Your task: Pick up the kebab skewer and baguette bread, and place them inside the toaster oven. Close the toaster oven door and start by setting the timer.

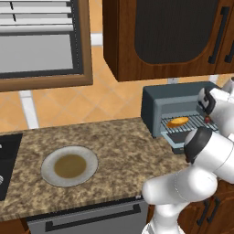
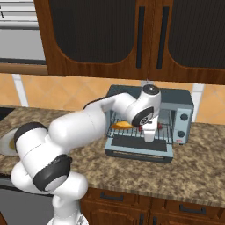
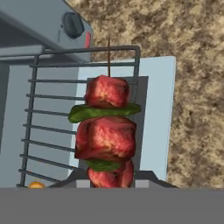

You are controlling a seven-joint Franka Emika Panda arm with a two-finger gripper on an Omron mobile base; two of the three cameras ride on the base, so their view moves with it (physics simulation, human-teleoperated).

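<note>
Clamped in the gripper (image 3: 106, 181), the kebab skewer (image 3: 106, 131) hangs just above the toaster oven's (image 2: 176, 102) wire rack (image 3: 52, 113), its stick running along the rack's depth, baguette bread (image 1: 178, 121) alongside.

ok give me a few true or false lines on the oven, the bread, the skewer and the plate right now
1. The toaster oven door hangs open. True.
2. The baguette bread lies on the plate. False: it lies on the wire rack inside the toaster oven.
3. The gripper is shut on the kebab skewer. True.
4. The kebab skewer lies flat on the counter. False: it is held over the rack and the open door.
5. The plate sits on the counter, left of the oven. True.
</note>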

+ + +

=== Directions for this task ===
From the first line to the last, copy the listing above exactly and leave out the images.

=== Result ===
Your task: Pick up the kebab skewer and baguette bread, and place them inside the toaster oven. Close the toaster oven door and start by setting the timer.


You are controlling a seven-joint Franka Emika Panda arm with a two-finger gripper on an Omron mobile base; two of the three cameras ride on the base, so their view moves with it (physics simulation, human-teleoperated).

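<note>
Clamped in the gripper (image 3: 106, 181), the kebab skewer (image 3: 106, 131) hangs just above the toaster oven's (image 2: 176, 102) wire rack (image 3: 52, 113), its stick running along the rack's depth, baguette bread (image 1: 178, 121) alongside.

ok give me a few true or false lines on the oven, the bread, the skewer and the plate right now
1. The toaster oven door hangs open. True.
2. The baguette bread lies on the plate. False: it lies on the wire rack inside the toaster oven.
3. The gripper is shut on the kebab skewer. True.
4. The kebab skewer lies flat on the counter. False: it is held over the rack and the open door.
5. The plate sits on the counter, left of the oven. True.
</note>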

This answer requires nothing further.